I have two patches, the first one speeds up just the cases where there are no receivers for the current sender. This is done by caching "no receivers" when send was called and the sender had no receivers. The cache is cleared whenever connect or disconnect is called or whenever a weakref signal is removed by garbage collection. Performance is roughly the same as trunk when there are receivers for the current sender. In the case when there are receivers, but not for the current sender, the performance is much better, as in almost no overhead.
The second patch optimizes things a bit further by not only remembering which senders have receivers, but by also remembering the list of receivers. This will require more memory, but I believe this optimization might be needed for further work (for example deferred models do not currently send signals correctly, and correcting this might mean more work in signal.send()).
There are some problems:
- The sender object must be hashable. In the trunk code only
__eq__
is assumed. - The caches can leak memory. For example the template_rendered signal has that property.
- Code complexity.
- More work if signals change constantly.
The first two problems can be solved by adding a kwarg use_caching to Signal.__init__
(default False). There are some signals that will benefit from caching (model signals at least) and some that would leak memory too much with caching (template_rendered, notably). The use_cache kwarg is included in the second patch.

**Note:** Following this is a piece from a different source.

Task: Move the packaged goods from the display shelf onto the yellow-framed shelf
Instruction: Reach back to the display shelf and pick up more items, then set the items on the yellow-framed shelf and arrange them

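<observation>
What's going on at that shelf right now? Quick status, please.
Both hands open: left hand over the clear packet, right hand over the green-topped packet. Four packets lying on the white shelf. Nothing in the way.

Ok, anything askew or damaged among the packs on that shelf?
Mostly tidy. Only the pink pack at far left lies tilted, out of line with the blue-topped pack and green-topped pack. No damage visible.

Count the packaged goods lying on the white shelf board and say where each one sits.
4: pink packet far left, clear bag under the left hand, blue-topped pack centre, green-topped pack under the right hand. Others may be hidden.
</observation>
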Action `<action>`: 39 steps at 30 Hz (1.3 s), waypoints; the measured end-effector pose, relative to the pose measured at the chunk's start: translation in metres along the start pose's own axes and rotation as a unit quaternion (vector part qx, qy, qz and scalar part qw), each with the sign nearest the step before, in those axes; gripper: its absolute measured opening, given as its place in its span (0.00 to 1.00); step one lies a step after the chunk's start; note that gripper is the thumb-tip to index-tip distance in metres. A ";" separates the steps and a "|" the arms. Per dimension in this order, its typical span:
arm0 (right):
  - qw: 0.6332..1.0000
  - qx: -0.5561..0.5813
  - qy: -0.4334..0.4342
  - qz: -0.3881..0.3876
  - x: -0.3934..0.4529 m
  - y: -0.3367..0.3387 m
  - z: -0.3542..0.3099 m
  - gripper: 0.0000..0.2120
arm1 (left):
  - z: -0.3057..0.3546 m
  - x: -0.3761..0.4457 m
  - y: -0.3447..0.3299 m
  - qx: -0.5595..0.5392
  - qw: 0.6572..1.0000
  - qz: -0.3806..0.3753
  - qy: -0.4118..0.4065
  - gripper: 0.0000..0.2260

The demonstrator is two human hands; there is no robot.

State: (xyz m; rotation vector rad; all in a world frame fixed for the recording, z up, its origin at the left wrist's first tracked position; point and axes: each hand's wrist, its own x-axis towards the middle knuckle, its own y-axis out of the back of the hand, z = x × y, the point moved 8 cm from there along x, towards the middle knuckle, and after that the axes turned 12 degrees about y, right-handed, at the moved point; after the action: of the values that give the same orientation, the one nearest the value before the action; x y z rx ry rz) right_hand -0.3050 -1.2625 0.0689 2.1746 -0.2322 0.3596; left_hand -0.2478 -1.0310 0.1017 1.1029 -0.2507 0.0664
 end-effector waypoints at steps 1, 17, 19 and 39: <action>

The rough numbers for pre and post second patch for 10000 simple model __init__
(only id) is:
pre patch:
- no signals at all: 108ms
- one pre_init signal to other model: 0.171ms
- one pre_init and one post_init signal to other model: 0.220ms
- one pre_init signal to initialized model: 0.215ms
post patch 2:
- no signals at all: 103ms
- one pre_init signal to other model: 0.115ms
- one pre_init and one post_init signal to other model: 0.115ms
- one pre_init signal to initialized model: 0.173ms
In the case when there is one post_init and one pre_init signal in the project, one can save around 50% in the best case.
The numbers are nice, but IMHO the real benefit is that with the second patch, having inherited model signals would be possible without paying a huge performance penalty. Fixing deferred objects not firing signals would also be easier without performance problems.
The patches are still somewhat WIP. But I'd like to open discussion before I polish them and test them more.
Attachments (6)
Change History (24)
by , 13 years ago
Attachment: | fast-signals1.diff added |
---|
comment:1 by , 13 years ago
Triage Stage: | Unreviewed → Design decision needed |
---|
This clearly needs a review by a core developer before going into trunk => marking as DDN.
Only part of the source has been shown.